Женщинам, которых он предпочитал, которых желал и часто получал с тех пор, как достиг того возраста, когда мог их оценить, потихоньку перевалило за сорок. Изысканные буржуазки, обычно замужем за слишком занятыми мужчинами, чтобы уделять женам внимание, — их было легко взять и легко бросить: веселые и изобретательные, с волнующими телами в самом прекрасном, последнем цвету, как раскрывшиеся, душистые до одури июньские розы, которые срезают в садах в конце воскресенья, чтобы успеть насладиться ими, пока не осыпались лепестки.
Сильвэну нравилась их непринужденность, их немного циничный юмор, их благопристойная ложь, их стремление получить удовольствие, избегая вульгарности сентиментальных требований. Ему, робкому, нравилась предприимчивость. Так называемые светские женщины были шелковистыми, ненасытными, утонченными, более понятливыми, чем умными, но более доступными и более приятными в общении, чем их подружки из университета: часто они становились несносными из-за своего стремления одновременно сделать успешную карьеру и заключить блестящий брак.
В Сомюре он был любовником жены врача; она придала очарование поре его военной службы в кавалерийской школе.
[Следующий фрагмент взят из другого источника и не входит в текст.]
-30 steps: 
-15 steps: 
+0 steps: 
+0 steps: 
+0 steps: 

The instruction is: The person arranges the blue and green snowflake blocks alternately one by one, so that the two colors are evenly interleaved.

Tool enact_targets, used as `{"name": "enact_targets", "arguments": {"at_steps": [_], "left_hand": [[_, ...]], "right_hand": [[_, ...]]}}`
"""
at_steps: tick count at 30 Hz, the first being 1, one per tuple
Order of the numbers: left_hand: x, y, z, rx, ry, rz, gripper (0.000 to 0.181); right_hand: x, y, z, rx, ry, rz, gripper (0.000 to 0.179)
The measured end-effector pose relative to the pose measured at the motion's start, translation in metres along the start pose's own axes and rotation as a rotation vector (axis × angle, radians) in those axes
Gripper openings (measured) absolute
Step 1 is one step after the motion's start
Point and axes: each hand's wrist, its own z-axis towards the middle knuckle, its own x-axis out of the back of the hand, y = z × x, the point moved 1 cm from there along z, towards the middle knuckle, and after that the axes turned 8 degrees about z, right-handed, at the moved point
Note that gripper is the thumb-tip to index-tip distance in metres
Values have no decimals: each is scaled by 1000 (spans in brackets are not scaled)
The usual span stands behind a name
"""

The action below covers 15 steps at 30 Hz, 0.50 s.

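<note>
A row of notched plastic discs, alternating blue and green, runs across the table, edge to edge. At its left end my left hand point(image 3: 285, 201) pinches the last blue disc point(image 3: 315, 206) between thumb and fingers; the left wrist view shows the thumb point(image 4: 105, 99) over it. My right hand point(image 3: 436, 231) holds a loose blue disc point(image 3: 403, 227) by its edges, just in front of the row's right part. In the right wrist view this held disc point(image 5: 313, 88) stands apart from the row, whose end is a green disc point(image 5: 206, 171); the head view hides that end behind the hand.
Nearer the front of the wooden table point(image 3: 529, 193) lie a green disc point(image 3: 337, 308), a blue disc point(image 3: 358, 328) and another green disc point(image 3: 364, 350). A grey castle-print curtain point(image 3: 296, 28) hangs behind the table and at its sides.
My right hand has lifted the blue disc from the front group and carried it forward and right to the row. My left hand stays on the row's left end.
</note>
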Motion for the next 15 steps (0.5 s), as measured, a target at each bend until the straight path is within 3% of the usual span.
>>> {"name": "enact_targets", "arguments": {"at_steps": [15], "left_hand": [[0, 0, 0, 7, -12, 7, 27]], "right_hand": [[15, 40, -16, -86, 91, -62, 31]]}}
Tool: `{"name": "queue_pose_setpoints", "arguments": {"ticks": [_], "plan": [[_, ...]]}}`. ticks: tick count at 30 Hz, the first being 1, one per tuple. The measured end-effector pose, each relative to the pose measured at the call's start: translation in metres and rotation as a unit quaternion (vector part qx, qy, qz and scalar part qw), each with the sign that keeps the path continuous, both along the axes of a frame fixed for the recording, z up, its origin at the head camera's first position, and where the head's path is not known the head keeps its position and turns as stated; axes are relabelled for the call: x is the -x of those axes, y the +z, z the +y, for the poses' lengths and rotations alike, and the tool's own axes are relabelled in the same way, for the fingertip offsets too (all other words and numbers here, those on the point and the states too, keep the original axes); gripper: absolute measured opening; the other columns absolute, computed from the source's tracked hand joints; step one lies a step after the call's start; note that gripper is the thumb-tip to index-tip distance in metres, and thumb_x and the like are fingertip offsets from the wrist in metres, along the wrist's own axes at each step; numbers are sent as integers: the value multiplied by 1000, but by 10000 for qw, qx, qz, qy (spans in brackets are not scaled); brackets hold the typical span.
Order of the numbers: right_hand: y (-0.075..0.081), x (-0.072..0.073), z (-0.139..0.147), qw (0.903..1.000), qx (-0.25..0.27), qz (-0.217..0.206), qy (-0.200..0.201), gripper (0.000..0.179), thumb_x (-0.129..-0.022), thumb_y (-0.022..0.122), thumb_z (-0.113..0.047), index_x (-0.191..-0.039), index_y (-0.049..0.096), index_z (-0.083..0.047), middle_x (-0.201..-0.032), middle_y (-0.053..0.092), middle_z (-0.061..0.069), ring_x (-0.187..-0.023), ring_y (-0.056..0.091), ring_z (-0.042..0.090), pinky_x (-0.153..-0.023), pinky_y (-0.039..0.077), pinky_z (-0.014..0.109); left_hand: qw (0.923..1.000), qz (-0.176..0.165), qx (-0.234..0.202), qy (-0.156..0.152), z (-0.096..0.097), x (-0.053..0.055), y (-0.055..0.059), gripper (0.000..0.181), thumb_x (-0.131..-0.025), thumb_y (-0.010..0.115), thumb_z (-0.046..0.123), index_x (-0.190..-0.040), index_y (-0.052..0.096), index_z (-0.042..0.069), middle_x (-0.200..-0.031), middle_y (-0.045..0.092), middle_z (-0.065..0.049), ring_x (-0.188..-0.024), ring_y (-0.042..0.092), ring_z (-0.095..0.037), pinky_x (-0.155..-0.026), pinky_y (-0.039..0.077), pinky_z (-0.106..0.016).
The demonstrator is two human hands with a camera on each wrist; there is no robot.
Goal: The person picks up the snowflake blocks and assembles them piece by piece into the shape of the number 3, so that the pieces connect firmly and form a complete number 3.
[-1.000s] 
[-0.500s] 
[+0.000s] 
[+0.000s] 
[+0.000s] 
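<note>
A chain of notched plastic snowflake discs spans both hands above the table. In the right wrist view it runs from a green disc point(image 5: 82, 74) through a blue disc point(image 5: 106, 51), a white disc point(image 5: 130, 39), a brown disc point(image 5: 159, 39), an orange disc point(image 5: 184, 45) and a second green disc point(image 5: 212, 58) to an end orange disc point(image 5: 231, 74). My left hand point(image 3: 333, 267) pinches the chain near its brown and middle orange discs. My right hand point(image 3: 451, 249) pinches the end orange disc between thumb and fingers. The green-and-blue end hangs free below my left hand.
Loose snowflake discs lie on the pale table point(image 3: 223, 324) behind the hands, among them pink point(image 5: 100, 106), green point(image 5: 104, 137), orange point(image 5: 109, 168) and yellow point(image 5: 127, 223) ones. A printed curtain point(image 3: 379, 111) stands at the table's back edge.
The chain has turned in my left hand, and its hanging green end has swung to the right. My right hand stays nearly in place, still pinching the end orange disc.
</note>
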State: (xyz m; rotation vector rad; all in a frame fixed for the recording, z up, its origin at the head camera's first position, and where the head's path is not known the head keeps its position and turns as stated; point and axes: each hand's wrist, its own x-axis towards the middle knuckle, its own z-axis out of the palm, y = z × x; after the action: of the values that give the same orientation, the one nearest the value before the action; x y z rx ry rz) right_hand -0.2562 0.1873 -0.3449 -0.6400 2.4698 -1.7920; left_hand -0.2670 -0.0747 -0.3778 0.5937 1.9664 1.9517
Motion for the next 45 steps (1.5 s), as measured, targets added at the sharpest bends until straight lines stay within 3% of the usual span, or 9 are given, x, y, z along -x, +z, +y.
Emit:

Он помнил только ее имя: Мишель, но она осталась в его памяти, как сама нежность берегов Луары, огней на реке, красивых белокаменных домов, возбуждающих, малиновых вин. Веселого склада, в равной степени приверженная к обжорству и любовным утехам, она обучила прожорливого, но неотесанного молодого человека бархатистому, кисло-сладкому наслаждению от сельди с щавелем или причудливому роскошеству рагу из кролика по-королевски, обильно приправленному чесноком, луком, салом и гренками. Он забыл ее фамилию, наверняка нетрудную для запоминания, но помнил сложное название Шенъют-ле-Тюффо, куда она возила его на их первый ужин, поднявший занавес над ночью, до краев наполненной наслаждением. И Шенъют остался именем, которым он наделял ее в своей памяти.